• **Goal of the exercise**
Please repeat, exactly and without pictures, the lines of the entries below that run from the one containing "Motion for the" through the one containing "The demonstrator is".

• **Available data**
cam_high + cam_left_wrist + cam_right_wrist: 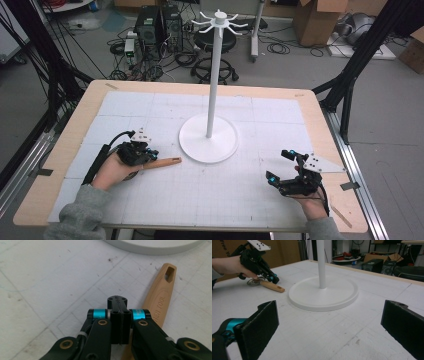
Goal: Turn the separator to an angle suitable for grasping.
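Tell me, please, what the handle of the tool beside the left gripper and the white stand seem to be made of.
Handle: it looks like light wood with a smooth matte finish; the tan colour, a cut hanging hole and pressed-in letters suggest this.
White stand: probably painted metal or plastic; the surface is even, white and slightly glossy, with a thin raised rim on the round base. The look alone does not decide which.

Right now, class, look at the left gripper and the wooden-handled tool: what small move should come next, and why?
Probably open the left gripper. Its fingers are shut with nothing between them, beside the wooden-handled tool, which lies flat on the table. They need to spread before they can straddle the handle.
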Tool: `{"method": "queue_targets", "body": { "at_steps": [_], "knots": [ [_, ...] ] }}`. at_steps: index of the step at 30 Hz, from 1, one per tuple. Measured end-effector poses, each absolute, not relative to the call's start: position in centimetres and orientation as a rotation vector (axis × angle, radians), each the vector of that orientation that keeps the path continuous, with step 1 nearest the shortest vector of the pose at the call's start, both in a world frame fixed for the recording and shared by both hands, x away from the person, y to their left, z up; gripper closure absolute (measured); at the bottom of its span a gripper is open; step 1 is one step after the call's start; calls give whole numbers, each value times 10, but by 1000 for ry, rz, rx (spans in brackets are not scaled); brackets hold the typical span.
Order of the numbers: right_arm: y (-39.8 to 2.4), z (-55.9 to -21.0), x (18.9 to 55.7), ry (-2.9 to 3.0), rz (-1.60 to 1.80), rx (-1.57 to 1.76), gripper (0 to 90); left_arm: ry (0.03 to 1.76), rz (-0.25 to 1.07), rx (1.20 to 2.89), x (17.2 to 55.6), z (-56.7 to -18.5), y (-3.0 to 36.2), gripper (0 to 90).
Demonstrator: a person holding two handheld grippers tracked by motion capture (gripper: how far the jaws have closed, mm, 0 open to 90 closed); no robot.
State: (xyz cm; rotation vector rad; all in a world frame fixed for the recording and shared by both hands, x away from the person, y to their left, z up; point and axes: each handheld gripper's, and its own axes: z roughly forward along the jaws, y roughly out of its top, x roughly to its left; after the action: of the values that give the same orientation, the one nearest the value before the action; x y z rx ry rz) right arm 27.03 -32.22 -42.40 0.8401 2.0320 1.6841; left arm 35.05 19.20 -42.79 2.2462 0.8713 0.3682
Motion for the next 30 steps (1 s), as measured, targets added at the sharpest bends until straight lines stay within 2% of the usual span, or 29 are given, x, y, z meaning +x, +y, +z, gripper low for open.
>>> {"method": "queue_targets", "body": {
  "at_steps": [7,14,30],
  "knots": [
    [-322,-424,271,2032,1691,833,6,903,389,2204,345,-420,207,900],
    [-321,-423,272,2029,1691,823,6,934,399,2250,341,-431,215,900],
    [-319,-423,272,2033,1696,819,6,972,351,2240,336,-431,218,900]
  ]
}}
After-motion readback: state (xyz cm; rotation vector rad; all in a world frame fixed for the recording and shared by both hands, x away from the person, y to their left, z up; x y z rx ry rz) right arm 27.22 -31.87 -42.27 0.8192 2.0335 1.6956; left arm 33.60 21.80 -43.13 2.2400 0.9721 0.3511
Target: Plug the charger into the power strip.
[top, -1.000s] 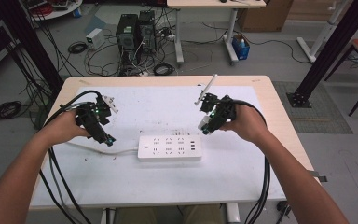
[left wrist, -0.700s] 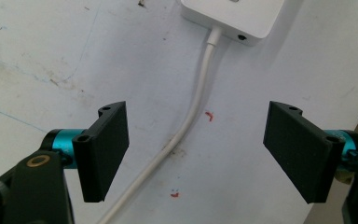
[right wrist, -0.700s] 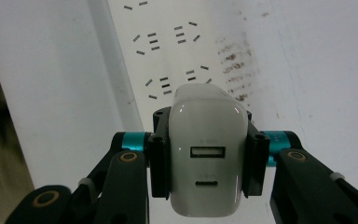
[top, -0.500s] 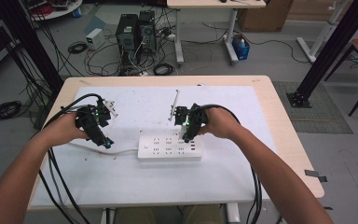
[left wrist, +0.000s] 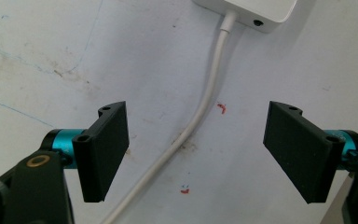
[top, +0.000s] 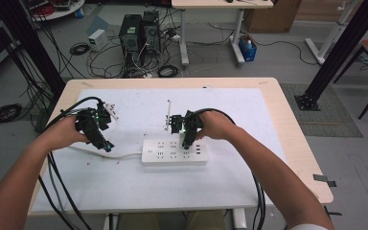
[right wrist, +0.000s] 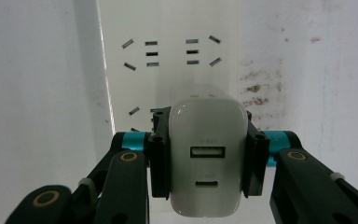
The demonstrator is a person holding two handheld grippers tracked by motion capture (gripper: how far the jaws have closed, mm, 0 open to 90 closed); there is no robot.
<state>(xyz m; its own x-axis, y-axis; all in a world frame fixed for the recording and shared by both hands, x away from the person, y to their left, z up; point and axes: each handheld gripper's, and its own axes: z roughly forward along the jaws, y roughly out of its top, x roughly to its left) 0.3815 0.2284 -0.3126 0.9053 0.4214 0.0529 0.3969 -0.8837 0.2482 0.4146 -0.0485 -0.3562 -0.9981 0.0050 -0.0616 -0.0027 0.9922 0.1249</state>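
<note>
Now your right tongs (right wrist: 207, 158) are clamping a white, round-cornered charger (right wrist: 207, 158), its prongs hidden; your left tongs (left wrist: 207, 158) are gaping apart.

A lab or workshop: at the frame's top, computer towers (top: 138, 29) sit on a grey floor amid tangled cables (top: 106, 57); black rig frames (top: 338, 50) flank the table (top: 287, 124).

No readable text is found; faint markings above the ports of the charger (right wrist: 204, 163) cannot be made out.
</note>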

• **Exercise result**
Motion for the next 30 steps (1 s), as measured, targets added at the sharpest bends until straight lines stay within 2% of the usual span, or 29 are given, x, y, z meaning +x, +y, +z, gripper low for open.
>>> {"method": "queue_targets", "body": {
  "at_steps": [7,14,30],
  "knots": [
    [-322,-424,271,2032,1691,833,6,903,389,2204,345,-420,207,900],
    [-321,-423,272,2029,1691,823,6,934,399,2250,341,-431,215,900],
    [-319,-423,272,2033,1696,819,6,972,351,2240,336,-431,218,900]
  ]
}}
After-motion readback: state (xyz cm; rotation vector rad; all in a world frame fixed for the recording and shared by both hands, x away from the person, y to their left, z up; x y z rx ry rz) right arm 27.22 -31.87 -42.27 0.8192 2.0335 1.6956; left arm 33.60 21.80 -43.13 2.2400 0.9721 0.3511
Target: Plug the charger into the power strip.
[top, -1.000s] 
[left wrist, -0.700s] 
[right wrist, -0.700s] 
[top, -0.500s] 
[left wrist, +0.000s] 
[top, +0.000s] 
[right wrist, +0.000s] 
The demonstrator is a person holding two handheld grippers tracked by motion capture (gripper: how far the jaws have closed, mm, 0 open to 90 closed); there is no robot.

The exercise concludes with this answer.